No último sábado, trabalhadores ferroviários – que durante o primeiro semestre inteiro sustentaram a luta contra o arrocho e privatizações de Macron -, marcharam juntos com os coletes amarelos pelas ruas de Paris.
Além da capital francesa, as maiores manifestações ocorreram em Tolouse, Bordeaux, Marselha, Nantes, Rennes, Estrasburgo e Lyon. Estudantes se ajoelharam com as mãos na cabeça, em repúdio à brutalidade contra mais de cem colegas em um liceu no interior que escandalizou a França. As quatro vítimas do atentado terrorista em Estrasburgo foram pranteadas com um minuto de silêncio em vários atos.

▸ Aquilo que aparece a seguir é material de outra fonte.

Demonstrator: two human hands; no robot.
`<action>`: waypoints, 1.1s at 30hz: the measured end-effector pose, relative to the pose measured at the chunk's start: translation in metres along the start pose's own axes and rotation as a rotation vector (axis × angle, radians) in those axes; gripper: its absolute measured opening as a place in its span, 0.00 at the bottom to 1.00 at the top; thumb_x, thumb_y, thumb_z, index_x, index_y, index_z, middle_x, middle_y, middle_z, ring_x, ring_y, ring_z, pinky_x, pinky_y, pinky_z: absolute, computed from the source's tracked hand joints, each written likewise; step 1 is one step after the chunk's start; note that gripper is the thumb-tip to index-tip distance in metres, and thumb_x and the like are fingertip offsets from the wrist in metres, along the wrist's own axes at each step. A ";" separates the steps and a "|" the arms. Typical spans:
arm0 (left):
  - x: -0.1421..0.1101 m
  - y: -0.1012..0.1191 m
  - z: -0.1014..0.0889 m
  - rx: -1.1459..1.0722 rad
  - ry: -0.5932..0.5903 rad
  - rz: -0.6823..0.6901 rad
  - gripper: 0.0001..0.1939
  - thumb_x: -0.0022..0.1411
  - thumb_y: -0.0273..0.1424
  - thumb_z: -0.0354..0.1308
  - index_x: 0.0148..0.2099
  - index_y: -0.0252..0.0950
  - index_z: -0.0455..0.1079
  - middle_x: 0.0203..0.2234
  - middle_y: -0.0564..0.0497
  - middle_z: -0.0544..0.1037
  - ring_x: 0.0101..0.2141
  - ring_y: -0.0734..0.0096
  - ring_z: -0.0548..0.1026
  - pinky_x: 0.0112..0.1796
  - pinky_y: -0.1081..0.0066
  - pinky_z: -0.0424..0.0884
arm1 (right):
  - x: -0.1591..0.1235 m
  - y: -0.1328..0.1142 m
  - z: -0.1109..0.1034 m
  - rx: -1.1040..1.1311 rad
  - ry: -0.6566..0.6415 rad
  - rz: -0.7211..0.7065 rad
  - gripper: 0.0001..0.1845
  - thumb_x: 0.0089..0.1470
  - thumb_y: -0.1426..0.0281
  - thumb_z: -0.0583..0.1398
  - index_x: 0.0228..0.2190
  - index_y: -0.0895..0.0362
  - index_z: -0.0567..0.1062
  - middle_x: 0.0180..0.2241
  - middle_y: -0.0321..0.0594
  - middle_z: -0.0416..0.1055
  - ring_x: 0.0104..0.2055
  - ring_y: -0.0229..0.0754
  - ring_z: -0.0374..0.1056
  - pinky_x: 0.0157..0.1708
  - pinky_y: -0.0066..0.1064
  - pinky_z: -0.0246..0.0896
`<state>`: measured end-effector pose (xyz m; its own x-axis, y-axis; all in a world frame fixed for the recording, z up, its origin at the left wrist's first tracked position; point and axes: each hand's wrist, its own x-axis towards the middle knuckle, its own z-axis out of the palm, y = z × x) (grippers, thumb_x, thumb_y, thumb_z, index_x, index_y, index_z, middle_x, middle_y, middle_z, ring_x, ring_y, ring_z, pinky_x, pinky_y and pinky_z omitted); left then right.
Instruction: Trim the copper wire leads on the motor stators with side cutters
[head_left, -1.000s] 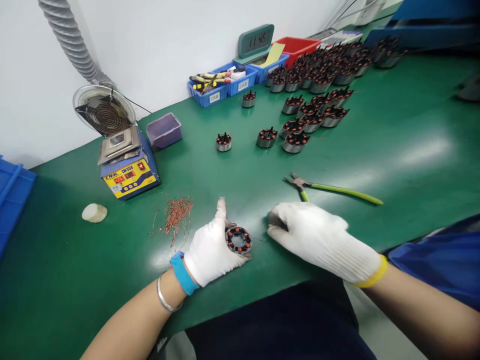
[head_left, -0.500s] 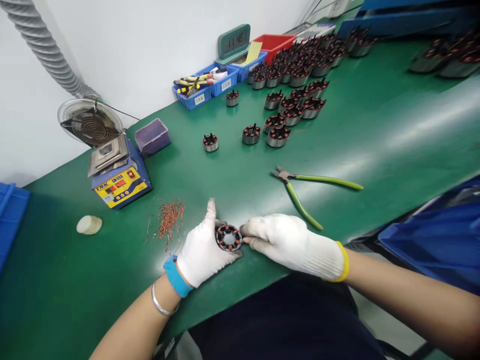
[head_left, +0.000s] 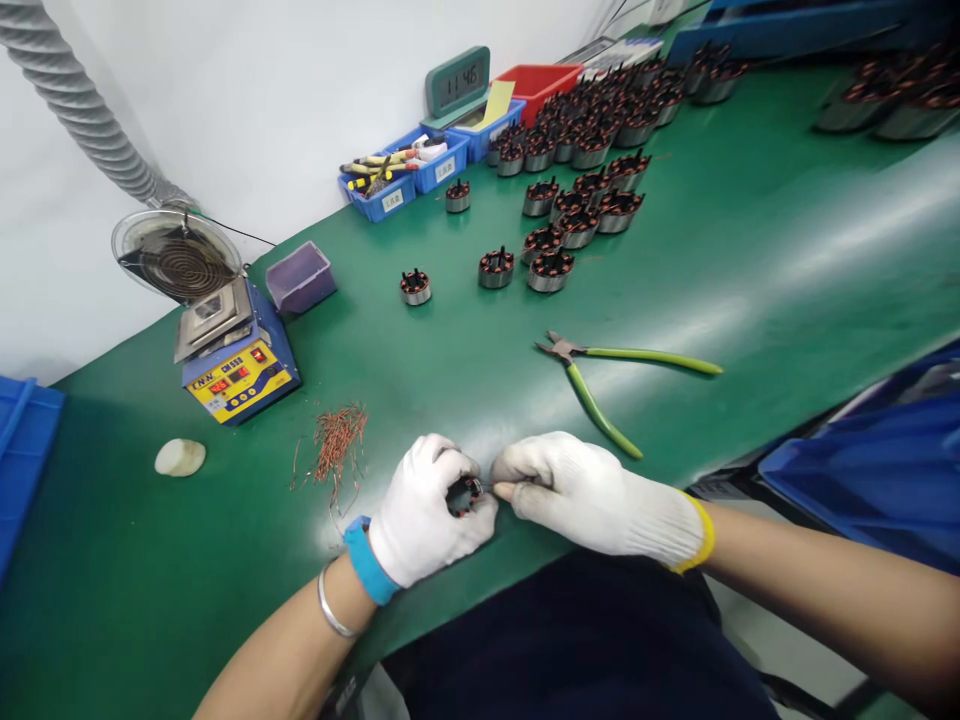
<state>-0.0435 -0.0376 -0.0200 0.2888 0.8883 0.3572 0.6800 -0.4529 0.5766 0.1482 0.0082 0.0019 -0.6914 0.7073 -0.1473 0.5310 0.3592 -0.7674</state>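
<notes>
My left hand (head_left: 431, 510), in a white glove, is wrapped round a motor stator (head_left: 465, 494) with copper windings; its fingers cover much of the ring. Close on its right, my right hand (head_left: 566, 490) in a yellow-cuffed white glove has thumb and forefinger pinched together. A thin wire end (head_left: 486, 485) seems to run from the stator into that pinch. Green-handled cutting pliers (head_left: 592, 385) lie spread beyond my right hand. Left of my left hand is a loose pile of copper wire clippings (head_left: 341, 442).
Several more stators (head_left: 551, 270) stand toward the back right. A blue and yellow solder pot (head_left: 240, 375) sits at left beside a purple bin (head_left: 301, 278) and a round white block (head_left: 180, 457). Blue tool trays (head_left: 382, 200) and a clock (head_left: 457, 82) line the wall.
My left hand's thumb and fingers have closed further over the stator, hiding more of it. My right hand stays pinched at its right side. The view has shifted slightly.
</notes>
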 end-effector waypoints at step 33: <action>-0.004 0.008 0.006 0.058 0.040 0.094 0.05 0.58 0.22 0.52 0.35 0.37 0.64 0.31 0.48 0.70 0.33 0.68 0.68 0.34 0.67 0.69 | -0.017 0.007 -0.026 -0.167 -0.140 -0.035 0.09 0.54 0.71 0.54 0.26 0.52 0.73 0.25 0.32 0.72 0.27 0.37 0.66 0.25 0.26 0.52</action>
<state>-0.0346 -0.0441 -0.0212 0.3267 0.8376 0.4378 0.6891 -0.5281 0.4962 0.1766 0.0143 0.0147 -0.7658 0.6057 -0.2162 0.5712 0.4860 -0.6615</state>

Na mobilização desse sábado, a questão do “Referendo por Iniciativa dos Cidadãos” recebeu especial destaque, em um sintoma do cansaço com o estelionato eleitoral, em que candidatos se elegem com um programa e aplicam mesmo é o programa dos bancos e dos ricaços. Antevendo que a insatisfação vai prosseguir, Macron, ao sair de uma reunião com líderes da União Europeia, em Bruxelas, no sábado dia 15, pediu: “a França precisa de calma, ordem e volta à normalidade”. Seu ministro do Interior passou a dizer que está na hora de “liberar as rotatórias nas estradas”.
“BASTA”
Dez anos depois do crash de 2008, o sentimento de “basta” cada vez se espraia mais pela Europa – e particularmente na França, sob um presidente arrogante e detestado. Nesse período, um governo atrás do outro só cuidou de salvar bancos – que haviam traficado derivativos tóxicos até quebrarem – e arrochar quase todos os demais. Macron busca isolar o movimento dos coletes amarelos, tentando empurrá-los para Marine Le Pen, truque que permitiu que se tornasse presidente, sem ter votos e sem ter um partido de verdade.

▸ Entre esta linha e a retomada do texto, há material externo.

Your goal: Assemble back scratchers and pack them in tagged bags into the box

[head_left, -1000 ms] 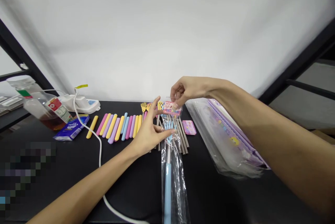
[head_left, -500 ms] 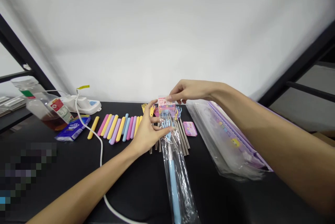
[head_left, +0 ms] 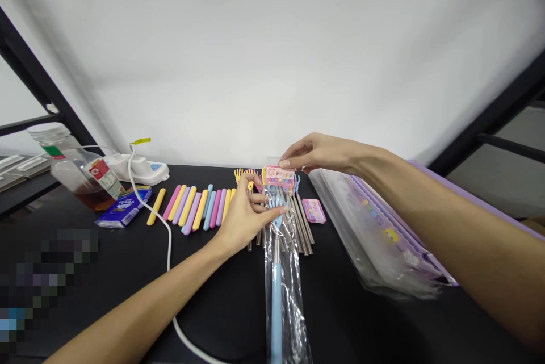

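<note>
Here's the light-blue scratcher (head_left: 276, 307), lying lengthwise at the middle of the bench (head_left: 221, 301) inside a long clear bag (head_left: 296, 307), its claw end far, its handle running off the near edge of view. A pink card (head_left: 279, 175) sits at the bag's far end. The left hand (head_left: 251, 210) is half curled, thumb and fingers closed on the bag around the claw. The right hand (head_left: 309, 154) comes in from the right, thumb and fingers pinched together at the card's top edge; whether it grips the bag's film too, I can't tell.

Crowded beneath: metal rods (head_left: 305, 233) fan out under the bag, partly hidden by it, with small yellow claw heads (head_left: 239, 174) on the far left of that pile. Just right, a second card (head_left: 314, 211) lies flat. Farther right, a stack of printed clear sleeves (head_left: 378, 245) slants nearer, the right forearm crossing above it.

To the left, a row of coloured handles (head_left: 197, 210), its right end masked by the left hand; a yellow handle (head_left: 156, 206) lies apart. A white cable (head_left: 169, 250) loops past, crossing the blue packet (head_left: 121, 210). Beyond them, a power strip (head_left: 149, 172) and a tilted jar (head_left: 80, 179).
</note>
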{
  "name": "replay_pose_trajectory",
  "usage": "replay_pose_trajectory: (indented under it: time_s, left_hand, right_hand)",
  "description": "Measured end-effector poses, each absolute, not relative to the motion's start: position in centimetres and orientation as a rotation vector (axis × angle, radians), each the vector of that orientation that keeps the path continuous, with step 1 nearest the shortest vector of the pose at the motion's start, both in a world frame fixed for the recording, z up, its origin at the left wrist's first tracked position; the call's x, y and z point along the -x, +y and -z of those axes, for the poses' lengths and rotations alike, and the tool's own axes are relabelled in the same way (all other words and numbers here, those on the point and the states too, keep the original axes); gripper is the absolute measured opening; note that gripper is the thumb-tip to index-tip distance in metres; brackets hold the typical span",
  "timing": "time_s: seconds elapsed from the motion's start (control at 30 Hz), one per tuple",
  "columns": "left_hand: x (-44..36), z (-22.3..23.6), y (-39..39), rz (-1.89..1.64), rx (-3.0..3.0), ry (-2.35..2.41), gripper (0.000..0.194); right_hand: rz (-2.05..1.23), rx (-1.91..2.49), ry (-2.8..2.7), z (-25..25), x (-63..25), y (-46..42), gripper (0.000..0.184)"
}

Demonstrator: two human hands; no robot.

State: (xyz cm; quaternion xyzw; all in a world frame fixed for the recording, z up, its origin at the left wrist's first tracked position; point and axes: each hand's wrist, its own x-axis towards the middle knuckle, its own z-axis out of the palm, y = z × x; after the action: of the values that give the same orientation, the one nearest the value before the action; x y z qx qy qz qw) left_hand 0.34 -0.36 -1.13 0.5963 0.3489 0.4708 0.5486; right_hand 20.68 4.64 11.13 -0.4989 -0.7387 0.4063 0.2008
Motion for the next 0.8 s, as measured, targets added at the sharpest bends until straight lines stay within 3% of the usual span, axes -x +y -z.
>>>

Como disse ao jornal L’Humanité um sindicalista na montadora PSA (Peugeot Citroen), graças ao movimento dos coletes amarelos “a questão dos salários está de volta com vigor em nossas empresas”. Ele saudou a exigência de restauração do ISF [Imposto Sobre Fortunas].
Outro manifestante, de Montargis, pequena cidade a 110 km de Paris, disse que queria “três coisas – Referendo de Iniciativa dos Cidadãos, aposentadoria mínima de 1200 euros e o retorno do ISF. “Pessoalmente, tenho apenas o suficiente para viver com dignidade, mas não estou aqui por mim. Venho pelos meus avós, que trabalharam a vida toda e acabaram com 1000 euros para dois”.
Deve ser por isso que a emissora de tevê France 3 mostrou uma cena adulterada do protesto de sábado, de onde havia sido apagado, digitalmente, um enorme “Fora Macron” [Macron Dégage].